Maximilian Attwood: Challenging Medical Misogyny in Endometriosis Research
Maximilian Attwood, shared a post on LinkedIn:
“While working on my dissertation on endometriosis care in the UK a few years ago, I came across a study that genuinely stopped me in my tracks.
It wasn’t focused on women at all – it was about the impact on male partners. And honestly, it says everything about how backwards our research priorities still are.
Women wait nearly nine years for an endometriosis diagnosis, get their pain normalised or dismissed, and are regularly told they’re ‘making a fuss’… yet somehow there’s funding and academic space to explore how men feel about women’s disease experience.
This isn’t about ignoring partners – their experiences matter too – but it raises a bigger question: why is women’s pain still treated as secondary? Why is the burden on women minimised while the system diverts attention elsewhere?
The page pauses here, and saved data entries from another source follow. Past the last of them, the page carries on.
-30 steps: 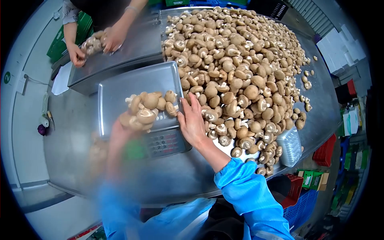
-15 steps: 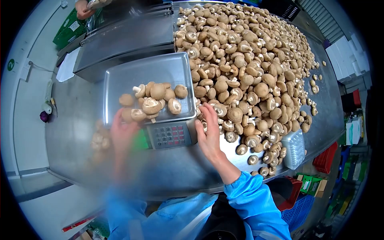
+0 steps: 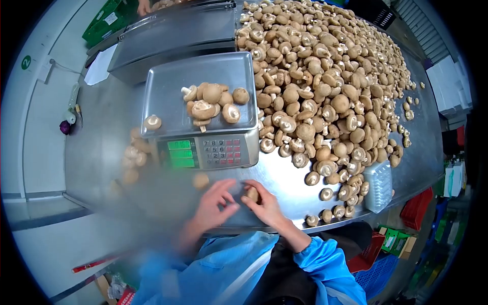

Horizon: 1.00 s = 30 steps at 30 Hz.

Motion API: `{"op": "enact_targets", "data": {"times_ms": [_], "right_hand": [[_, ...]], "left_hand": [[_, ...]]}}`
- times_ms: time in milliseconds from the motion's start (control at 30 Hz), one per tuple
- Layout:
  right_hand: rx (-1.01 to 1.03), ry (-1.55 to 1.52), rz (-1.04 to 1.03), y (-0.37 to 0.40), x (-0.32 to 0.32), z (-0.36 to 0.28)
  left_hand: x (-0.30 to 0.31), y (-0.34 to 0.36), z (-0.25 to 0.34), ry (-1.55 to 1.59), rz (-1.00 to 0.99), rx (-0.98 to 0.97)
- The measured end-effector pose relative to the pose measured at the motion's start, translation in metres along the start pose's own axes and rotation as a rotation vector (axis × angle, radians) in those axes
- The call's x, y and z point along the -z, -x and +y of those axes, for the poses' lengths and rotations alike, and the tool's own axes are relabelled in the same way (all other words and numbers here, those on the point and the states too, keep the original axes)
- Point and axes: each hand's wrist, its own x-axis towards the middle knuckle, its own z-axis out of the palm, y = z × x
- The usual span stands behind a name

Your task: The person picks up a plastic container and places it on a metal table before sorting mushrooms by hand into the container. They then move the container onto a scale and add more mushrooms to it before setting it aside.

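My right hand (image 3: pixel 265 206) pinches a single brown mushroom (image 3: pixel 252 193) between thumb and fingers, just above the steel table's front part. Beside it my left hand (image 3: pixel 216 204) is bent with thumb and fingers apart, and nothing shows in it. Ahead of both hands stands a digital scale (image 3: pixel 223 152) with lit green displays. On its metal tray (image 3: pixel 173 86) lies a small cluster of mushrooms (image 3: pixel 212 93), and one more mushroom (image 3: pixel 152 122) sits at the tray's near left corner. Another mushroom (image 3: pixel 201 180) rests on the table below the displays.
A large heap of mushrooms (image 3: pixel 325 91) covers the table's right side. A stack of clear plastic punnets (image 3: pixel 377 188) stands at the heap's near edge. Left of the scale, more mushrooms (image 3: pixel 136 155) appear blurred. Behind it is a steel cover (image 3: pixel 173 38); another person's hand (image 3: pixel 144 7) shows beyond.
Both hands have drawn back from the scale to the table's front. My right hand now has a mushroom. A few mushrooms are gone from the tray's near left part, and the view has shifted.
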Motion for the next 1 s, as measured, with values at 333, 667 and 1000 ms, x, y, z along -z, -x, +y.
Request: {"op": "enact_targets", "data": {"times_ms": [333,667,1000], "right_hand": [[0.091,0.357,0.07,0.036,0.017,0.015],[0.283,0.645,0.028,0.037,0.012,0.009],[0.504,0.374,0.196,-0.012,0.034,-0.042]], "left_hand": [[0.148,-0.072,-0.003,-0.803,0.831,-0.264],[0.182,-0.11,-0.049,-0.825,0.666,-0.14],[0.105,-0.079,0.009,-0.227,0.535,-0.148]]}}
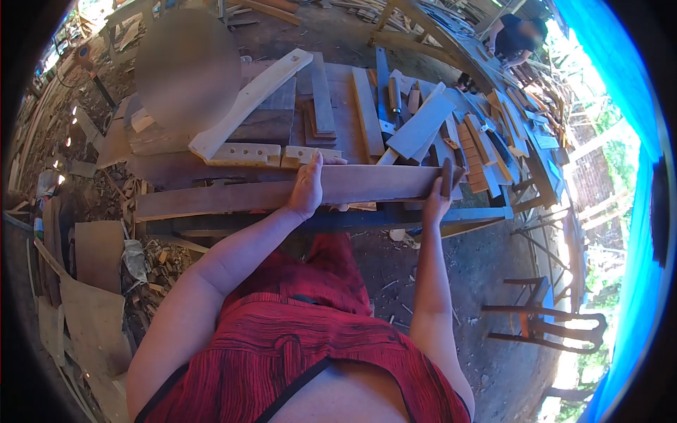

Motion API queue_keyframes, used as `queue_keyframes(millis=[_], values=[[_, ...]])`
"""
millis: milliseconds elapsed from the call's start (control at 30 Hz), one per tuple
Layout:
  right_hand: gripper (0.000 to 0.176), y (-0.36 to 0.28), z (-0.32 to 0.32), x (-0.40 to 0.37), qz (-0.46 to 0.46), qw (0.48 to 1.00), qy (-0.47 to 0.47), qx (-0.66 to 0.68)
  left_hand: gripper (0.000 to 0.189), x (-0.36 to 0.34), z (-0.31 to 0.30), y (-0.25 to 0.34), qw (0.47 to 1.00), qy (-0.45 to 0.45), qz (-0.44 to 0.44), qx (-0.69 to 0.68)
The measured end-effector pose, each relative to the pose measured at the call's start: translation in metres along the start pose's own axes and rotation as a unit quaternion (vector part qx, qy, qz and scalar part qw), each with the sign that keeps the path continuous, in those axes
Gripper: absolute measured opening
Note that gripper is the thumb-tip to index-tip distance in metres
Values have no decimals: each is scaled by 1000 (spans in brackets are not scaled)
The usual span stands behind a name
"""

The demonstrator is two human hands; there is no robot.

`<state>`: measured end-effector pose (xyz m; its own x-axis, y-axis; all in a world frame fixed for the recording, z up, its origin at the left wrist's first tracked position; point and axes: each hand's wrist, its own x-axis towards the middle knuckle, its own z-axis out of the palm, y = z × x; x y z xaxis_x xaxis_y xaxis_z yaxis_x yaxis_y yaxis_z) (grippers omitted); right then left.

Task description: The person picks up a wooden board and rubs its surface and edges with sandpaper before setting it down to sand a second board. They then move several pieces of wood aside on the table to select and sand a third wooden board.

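A long brown wooden plank (381, 184) lies crosswise in front of me, near the front edge of the workbench. My left hand (307, 189) is closed around the plank near its middle, thumb on the upper side and fingertips showing below. At the plank's right end, my right hand (436, 206) grips a short dark wooden bar (447, 177), which stands across the plank against it. Just behind the plank are two pale wood blocks with holes, one of them a drilled block (243, 154) left of my left hand.
The workbench (343, 88) carries a pale angled beam (254, 102), several boards, a blue handsaw (382, 84) and a chisel (394, 94). A wooden chair (546, 317) stands at right beside a blue tarp (635, 282). Another person (511, 39) bends over wood at the far right.
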<state>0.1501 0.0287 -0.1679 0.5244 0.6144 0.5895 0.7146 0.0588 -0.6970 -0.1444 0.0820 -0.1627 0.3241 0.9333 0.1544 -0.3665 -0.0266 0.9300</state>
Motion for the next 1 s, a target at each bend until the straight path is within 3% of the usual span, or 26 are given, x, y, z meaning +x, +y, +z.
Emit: queue_keyframes(millis=[67, 167, 200, 267, 333, 367, 433, 500, 600, 633, 667, 700, 767, 800, 867, 1000], values=[[42, 2, -5, 6, 77, 996, 28, 36, 64, 0, 0, -1, 1000, 12, -9, -4], [42, -18, 12, -12, 98, 993, 46, 54, 64, 2, 0, -3, 1000, 13, 12, 15], [44, -31, 18, -22, -39, 999, 8, 8, 64, 2, 0, -3, 1000, 12, 11, 15], [45, -85, 33, -65, -28, 998, -58, -3, 64, 0, 2, 3, 999, 27, 14, 27], [49, -105, 47, -108, -196, 976, -95, -23, 65, -3, 7, 11, 1000, 26, 2, -4], [49, -114, 42, -116, -193, 977, -91, -23, 65, -3, 9, 13, 999, 29, -6, -38], [54, -129, 33, -123, -283, 938, -201, -11, 65, 1, 5, 4, 1000, 24, 15, 1], [57, -96, 22, -102, -325, 915, -235, -53, 65, 1, 1, 2, 999, 18, 33, 38], [46, -47, -2, -57, -222, 969, -99, -38, 63, -1, 4, 7, 999, 12, 7, 37], [43, -5, -4, -53, -121, 987, -55, -88, 55, -3, 5, 8, 1000, 0, 10, 6], [42, 0, -19, -37, -30, 998, -59, -13, 48, -4, 5, 9, 999, -14, 14, -26], [42, 5, -27, -31, -22, 999, -44, -20, 48, -3, 3, 7, 999, -32, 10, -26], [42, 12, -38, -21, 85, 995, 42, 10, 31, 0, 3, 5, 998, -50, 43, -8], [42, 19, -36, -21, 60, 996, 61, 31, 31, 0, 6, 8, 997, -63, 44, -6], [41, 34, -27, -29, 80, 994, 77, -20, 28, -4, 13, 29, 992, -9, -106, -68], [42, 38, -10, -39, 68, 983, 124, -114, 30, 9, 12, 41, 986, -22, -147, -74]])
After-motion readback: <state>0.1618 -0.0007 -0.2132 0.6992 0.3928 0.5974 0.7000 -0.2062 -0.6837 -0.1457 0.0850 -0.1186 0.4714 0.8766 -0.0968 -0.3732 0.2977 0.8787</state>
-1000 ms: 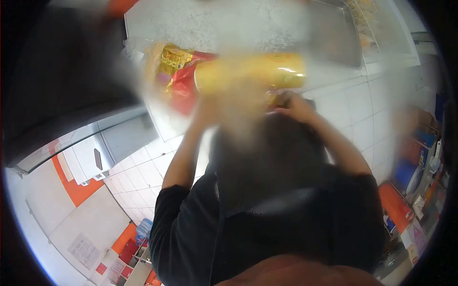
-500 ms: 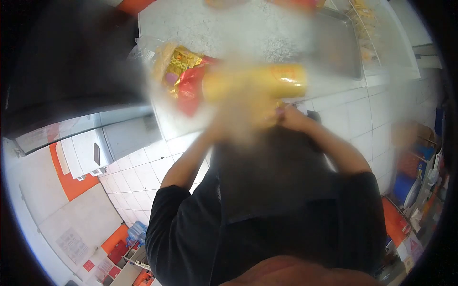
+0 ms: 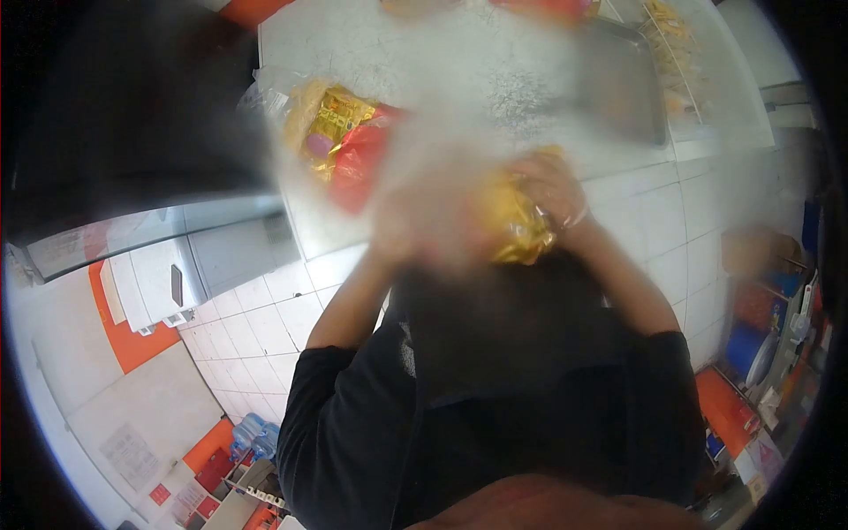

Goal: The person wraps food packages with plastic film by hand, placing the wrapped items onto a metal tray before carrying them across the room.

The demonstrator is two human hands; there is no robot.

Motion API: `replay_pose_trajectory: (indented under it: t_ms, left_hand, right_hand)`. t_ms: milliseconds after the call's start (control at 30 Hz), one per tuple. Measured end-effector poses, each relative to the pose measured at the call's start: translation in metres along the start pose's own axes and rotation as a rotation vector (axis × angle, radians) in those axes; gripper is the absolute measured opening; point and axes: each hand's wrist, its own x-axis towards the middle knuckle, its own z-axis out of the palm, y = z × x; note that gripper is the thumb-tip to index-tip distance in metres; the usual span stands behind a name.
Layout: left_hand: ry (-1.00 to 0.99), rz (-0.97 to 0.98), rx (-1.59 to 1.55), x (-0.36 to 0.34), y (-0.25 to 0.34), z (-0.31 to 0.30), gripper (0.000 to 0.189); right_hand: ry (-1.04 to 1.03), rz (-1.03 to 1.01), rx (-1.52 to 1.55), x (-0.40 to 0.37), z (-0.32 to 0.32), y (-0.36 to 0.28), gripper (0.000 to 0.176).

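A shiny yellow-gold foil packet [image 3: 521, 221] is at the table's near edge, in front of my dark apron, creased and bunched on its right side. My right hand [image 3: 552, 190] is closed around its right end, fingers curled over the top. My left hand [image 3: 402, 221] is on the other side of the packet, but a blurry smear over the view hides its fingers. To the left on the table lie a gold printed packet [image 3: 340, 115] and a red plastic bag [image 3: 360, 163] beside clear wrapping [image 3: 265, 93].
The white worktop [image 3: 442, 53] has a scratched surface. A metal tray [image 3: 623, 84] lies at its far right. More red packaging [image 3: 548, 9] shows at the far edge. White floor tiles [image 3: 640, 208] run alongside, and crowded shelves [image 3: 764, 327] stand at the right.
The packet was stretched out as a smooth yellow roll across the table; now it looks shorter, crumpled and closer to me. My right hand has moved forward and up onto it.
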Motion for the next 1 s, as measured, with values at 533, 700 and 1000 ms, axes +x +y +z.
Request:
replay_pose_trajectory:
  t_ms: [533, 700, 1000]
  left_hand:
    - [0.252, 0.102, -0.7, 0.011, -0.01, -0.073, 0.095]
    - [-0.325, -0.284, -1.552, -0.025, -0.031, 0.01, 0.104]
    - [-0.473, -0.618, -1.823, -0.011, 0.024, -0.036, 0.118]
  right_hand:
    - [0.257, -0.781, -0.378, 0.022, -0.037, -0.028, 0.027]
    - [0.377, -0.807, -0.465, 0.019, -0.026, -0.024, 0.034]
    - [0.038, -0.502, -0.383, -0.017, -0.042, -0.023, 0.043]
And what’s really striking is how much more relevant this feels now than it did when I first wrote my research. The data coming out in the last few years – on diagnostic delays getting longer, gynaecology waiting lists exploding, and women’s pain being dismissed at even higher rates – shows that the gap hasn’t narrowed. It’s widened The patterns I wrote about academically are now playing out even more visibly across healthcare, policy, and everyday patient experiences.
The more I’ve researched since finishing my MSc, the more obvious it becomes: medical misogyny isn’t theoretical. It’s in what we choose to study, who we believe, who we dismiss, and whose suffering is seen as worth investigating.
If you want to learn more about medical misogyny, that focuses on the effect on Women this book is next on my reading list – The Stitch-Up: How Medical Misogyny Harms Us All, by Emma Sewczak and Dr. Andrzej Harris.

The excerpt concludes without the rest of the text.